**WHAT THE EXERCISE ASKS**
Repeat exactly what appears from the opening line of the listing to the line with "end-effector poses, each", inclusive.

**EXERCISE DATA**
**********
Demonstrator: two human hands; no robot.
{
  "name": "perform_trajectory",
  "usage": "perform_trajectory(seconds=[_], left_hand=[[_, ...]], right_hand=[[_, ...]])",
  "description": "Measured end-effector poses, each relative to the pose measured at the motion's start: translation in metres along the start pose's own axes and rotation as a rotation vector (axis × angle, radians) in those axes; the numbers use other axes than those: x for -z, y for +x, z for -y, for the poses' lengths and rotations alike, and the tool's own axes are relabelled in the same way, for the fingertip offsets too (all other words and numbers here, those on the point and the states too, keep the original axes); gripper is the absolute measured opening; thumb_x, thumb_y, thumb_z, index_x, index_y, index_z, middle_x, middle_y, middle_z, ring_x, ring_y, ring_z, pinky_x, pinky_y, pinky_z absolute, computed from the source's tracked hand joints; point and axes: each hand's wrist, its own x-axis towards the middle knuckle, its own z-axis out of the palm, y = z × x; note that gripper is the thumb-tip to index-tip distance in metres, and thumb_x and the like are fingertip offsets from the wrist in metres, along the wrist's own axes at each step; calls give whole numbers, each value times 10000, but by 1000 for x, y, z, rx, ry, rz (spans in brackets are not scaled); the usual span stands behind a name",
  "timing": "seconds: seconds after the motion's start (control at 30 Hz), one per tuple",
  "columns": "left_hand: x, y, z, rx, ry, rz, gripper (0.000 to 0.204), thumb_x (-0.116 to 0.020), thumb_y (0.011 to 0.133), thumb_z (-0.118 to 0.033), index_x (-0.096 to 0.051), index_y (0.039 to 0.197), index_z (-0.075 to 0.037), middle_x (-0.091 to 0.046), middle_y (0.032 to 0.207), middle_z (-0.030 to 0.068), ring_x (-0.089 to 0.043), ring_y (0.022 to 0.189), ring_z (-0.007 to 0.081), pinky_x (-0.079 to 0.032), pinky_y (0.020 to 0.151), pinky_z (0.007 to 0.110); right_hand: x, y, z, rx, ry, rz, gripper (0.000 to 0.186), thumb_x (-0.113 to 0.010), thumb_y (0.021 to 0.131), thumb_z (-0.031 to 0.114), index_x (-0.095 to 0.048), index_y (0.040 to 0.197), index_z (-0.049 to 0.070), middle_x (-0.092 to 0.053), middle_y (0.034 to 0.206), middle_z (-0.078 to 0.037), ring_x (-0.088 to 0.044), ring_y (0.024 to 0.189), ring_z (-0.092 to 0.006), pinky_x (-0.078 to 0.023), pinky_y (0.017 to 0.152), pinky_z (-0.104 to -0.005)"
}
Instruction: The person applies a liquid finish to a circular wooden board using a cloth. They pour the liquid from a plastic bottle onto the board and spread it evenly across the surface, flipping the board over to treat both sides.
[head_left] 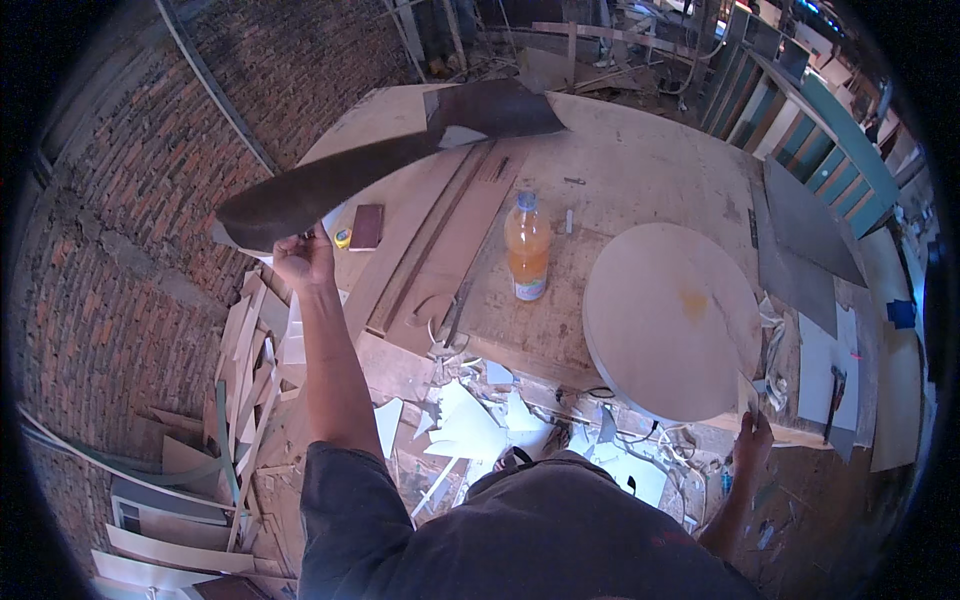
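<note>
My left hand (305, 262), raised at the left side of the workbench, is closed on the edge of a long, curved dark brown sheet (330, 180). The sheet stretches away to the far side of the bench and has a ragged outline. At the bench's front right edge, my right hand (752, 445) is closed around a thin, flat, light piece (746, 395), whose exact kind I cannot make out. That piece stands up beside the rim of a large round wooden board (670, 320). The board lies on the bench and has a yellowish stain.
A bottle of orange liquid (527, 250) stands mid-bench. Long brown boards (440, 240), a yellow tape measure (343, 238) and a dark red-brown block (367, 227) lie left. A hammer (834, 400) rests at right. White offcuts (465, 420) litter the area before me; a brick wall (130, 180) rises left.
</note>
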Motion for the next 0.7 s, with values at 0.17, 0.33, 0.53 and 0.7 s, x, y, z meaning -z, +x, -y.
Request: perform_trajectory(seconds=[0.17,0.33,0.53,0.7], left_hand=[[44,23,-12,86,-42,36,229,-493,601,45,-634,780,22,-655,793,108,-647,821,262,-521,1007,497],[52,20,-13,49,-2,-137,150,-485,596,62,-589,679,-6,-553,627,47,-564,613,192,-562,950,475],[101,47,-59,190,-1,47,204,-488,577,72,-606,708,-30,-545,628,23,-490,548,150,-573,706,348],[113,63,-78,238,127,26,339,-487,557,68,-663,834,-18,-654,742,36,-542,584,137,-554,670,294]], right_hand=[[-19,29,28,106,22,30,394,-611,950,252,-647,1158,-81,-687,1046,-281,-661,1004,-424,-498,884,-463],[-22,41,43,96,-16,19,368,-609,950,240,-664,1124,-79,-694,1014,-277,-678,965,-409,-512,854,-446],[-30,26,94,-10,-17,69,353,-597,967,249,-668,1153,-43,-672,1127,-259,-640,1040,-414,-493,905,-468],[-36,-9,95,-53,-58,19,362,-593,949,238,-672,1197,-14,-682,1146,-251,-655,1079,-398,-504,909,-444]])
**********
**SOLUTION BELOW**
Demonstrator: two human hands; no robot.
{
  "name": "perform_trajectory",
  "usage": "perform_trajectory(seconds=[_], left_hand=[[_, ...]], right_hand=[[_, ...]])",
  "description": "Measured end-effector poses, each relative to the pose measured at the motion's start: translation in metres along the start pose's own axes and rotation as a rotation vector (axis × angle, radians) in those axes; the numbers use other axes than those: x for -z, y for +x, z for -y, for the poses' lengths and rotations alike, and the tool's own axes are relabelled in the same way, for the fingertip offsets too (all other words and numbers here, those on the point and the states too, keep the original axes); gripper is the absolute measured opening; thumb_x, thumb_y, thumb_z, index_x, index_y, index_z, middle_x, middle_y, middle_z, ring_x, ring_y, ring_z, pinky_x, pinky_y, pinky_z absolute, computed from the source's tracked hand joints; point and axes: each hand's wrist, its own x-axis towards the middle knuckle, its own z-axis out of the palm, y = z × x; note that gripper is the thumb-tip to index-tip distance in metres, and thumb_x and the like are fingertip offsets from the wrist in metres, along the wrist's own axes at each step; calls give whole numbers, each value times 10000, but by 1000 for x, y, z, rx, ry, rz (spans in brackets are not scaled); the usual span stands behind a name",

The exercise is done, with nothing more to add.